Records from a collection
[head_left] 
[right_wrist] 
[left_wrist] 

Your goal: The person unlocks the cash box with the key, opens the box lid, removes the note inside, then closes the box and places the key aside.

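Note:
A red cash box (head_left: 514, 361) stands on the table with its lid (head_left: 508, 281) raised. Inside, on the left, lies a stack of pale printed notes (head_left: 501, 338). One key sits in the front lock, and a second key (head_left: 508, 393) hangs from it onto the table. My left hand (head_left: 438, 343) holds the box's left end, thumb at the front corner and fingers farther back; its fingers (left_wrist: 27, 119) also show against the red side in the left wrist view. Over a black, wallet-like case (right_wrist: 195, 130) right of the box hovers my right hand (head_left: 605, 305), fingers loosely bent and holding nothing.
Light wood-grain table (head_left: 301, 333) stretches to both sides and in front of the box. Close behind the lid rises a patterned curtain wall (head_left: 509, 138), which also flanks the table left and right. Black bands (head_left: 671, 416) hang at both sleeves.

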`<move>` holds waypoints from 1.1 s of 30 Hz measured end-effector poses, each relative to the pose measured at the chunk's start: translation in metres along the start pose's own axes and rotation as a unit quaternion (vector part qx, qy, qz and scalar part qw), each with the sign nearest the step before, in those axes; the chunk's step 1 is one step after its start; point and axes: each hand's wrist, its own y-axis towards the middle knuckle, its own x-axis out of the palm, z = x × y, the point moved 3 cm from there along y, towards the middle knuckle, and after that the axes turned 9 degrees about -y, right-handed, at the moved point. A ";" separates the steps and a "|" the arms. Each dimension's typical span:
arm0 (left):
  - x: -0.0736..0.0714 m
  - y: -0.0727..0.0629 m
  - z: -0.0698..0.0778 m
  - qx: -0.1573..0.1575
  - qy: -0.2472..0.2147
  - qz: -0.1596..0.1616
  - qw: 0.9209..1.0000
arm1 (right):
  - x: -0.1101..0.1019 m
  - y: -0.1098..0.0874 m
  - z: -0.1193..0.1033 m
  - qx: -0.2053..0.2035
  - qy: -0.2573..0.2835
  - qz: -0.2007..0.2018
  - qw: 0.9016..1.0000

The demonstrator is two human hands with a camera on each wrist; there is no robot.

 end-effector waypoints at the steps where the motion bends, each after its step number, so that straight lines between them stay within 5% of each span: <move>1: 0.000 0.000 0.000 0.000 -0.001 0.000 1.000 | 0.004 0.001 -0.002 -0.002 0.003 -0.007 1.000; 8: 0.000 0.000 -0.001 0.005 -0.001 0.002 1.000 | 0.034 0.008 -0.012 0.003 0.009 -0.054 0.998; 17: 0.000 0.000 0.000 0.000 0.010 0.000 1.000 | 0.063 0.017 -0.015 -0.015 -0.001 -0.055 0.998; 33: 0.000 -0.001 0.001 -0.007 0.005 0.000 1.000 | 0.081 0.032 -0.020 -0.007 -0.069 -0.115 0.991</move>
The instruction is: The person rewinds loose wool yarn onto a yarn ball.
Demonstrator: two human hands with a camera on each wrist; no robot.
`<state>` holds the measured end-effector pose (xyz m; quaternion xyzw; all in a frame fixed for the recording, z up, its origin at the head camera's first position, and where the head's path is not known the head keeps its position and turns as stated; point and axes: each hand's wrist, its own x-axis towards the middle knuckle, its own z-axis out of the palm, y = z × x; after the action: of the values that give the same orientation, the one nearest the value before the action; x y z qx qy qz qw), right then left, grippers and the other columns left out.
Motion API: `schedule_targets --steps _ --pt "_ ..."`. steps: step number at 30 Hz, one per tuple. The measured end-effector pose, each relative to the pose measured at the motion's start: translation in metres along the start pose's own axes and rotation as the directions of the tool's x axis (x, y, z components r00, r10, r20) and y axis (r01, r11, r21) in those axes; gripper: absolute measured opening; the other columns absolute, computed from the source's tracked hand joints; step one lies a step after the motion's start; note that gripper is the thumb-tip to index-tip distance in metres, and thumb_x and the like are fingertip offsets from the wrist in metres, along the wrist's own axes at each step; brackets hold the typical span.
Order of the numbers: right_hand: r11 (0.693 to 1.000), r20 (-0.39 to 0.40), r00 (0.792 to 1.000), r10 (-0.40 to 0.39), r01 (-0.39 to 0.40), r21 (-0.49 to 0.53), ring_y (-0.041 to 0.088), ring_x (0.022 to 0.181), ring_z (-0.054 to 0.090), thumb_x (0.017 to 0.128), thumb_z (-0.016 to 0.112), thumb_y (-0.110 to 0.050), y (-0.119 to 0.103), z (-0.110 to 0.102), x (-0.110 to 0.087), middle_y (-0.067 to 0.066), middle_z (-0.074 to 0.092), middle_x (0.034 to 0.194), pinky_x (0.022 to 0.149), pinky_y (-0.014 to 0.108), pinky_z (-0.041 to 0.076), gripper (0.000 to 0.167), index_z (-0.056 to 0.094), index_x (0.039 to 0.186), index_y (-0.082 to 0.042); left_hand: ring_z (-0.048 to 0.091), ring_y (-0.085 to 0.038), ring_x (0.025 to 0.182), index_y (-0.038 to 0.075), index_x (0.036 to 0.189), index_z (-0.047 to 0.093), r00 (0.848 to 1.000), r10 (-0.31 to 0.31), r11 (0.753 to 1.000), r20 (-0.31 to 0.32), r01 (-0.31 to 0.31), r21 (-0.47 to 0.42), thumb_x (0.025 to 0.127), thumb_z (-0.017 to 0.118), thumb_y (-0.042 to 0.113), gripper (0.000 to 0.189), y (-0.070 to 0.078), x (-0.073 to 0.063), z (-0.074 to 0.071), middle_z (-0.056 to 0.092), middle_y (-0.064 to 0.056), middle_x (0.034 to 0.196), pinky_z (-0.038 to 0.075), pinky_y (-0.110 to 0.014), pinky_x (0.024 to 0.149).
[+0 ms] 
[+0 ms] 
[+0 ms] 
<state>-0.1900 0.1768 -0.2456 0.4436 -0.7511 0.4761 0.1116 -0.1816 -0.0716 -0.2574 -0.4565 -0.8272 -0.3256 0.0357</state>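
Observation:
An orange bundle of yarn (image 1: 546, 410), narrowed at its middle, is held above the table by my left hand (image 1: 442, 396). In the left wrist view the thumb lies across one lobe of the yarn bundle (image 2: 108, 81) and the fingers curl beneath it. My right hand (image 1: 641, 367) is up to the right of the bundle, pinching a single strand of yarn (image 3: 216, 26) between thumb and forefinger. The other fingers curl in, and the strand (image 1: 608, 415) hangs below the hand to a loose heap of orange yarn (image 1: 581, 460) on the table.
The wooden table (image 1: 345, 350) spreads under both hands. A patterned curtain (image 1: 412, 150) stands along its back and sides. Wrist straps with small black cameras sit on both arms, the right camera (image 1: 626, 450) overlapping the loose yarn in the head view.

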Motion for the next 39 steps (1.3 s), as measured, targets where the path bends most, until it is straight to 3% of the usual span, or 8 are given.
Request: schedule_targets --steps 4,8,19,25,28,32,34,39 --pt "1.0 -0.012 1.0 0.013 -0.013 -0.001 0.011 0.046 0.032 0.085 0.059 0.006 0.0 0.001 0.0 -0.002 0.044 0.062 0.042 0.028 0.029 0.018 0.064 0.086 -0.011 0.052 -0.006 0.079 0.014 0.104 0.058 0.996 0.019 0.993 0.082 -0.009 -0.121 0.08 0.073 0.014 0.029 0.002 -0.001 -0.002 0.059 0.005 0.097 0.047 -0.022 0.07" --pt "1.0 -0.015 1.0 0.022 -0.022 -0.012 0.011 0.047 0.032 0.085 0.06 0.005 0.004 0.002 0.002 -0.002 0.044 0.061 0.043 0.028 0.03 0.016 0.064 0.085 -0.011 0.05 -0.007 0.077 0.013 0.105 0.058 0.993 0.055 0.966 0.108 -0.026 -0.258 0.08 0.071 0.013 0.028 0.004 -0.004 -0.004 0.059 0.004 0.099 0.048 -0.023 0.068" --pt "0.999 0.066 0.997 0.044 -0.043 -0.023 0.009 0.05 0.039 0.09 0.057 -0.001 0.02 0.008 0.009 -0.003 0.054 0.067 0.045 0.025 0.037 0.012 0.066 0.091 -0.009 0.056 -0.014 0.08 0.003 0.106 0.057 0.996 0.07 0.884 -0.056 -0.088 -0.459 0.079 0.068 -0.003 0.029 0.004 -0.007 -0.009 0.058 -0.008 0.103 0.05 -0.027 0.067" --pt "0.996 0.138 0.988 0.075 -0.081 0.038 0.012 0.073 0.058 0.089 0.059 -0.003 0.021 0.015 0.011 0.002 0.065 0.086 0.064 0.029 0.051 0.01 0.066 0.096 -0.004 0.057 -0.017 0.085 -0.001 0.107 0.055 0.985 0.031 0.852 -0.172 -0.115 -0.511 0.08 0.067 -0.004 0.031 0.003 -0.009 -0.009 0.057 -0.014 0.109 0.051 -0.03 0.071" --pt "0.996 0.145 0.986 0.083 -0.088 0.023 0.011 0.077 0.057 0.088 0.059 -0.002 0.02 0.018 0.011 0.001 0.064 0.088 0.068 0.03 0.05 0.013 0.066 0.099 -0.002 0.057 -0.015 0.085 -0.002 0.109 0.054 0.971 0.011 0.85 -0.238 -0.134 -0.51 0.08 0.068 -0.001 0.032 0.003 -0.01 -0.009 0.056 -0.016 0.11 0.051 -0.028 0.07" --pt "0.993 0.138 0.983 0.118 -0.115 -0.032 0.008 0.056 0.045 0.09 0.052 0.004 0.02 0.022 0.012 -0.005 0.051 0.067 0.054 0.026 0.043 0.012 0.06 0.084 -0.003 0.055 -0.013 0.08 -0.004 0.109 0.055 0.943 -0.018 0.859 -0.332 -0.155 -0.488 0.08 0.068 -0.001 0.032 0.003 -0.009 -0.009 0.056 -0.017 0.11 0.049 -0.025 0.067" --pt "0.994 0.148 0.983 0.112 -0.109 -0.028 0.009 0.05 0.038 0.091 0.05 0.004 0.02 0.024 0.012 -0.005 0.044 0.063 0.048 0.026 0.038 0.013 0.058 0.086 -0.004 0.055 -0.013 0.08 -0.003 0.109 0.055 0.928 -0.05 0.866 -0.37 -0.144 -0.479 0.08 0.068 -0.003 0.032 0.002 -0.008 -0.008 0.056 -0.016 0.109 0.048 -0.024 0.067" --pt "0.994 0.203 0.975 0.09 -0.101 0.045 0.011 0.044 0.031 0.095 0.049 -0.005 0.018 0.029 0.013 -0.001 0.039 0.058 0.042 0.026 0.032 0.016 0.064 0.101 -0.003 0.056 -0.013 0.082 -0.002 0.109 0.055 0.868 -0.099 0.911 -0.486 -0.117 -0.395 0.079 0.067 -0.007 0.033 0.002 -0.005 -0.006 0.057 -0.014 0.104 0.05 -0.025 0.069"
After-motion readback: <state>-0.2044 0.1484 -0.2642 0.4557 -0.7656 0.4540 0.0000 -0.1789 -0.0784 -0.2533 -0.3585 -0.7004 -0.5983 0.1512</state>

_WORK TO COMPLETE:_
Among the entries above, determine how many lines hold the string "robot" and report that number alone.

_ANSWER TO THIS TASK:_
2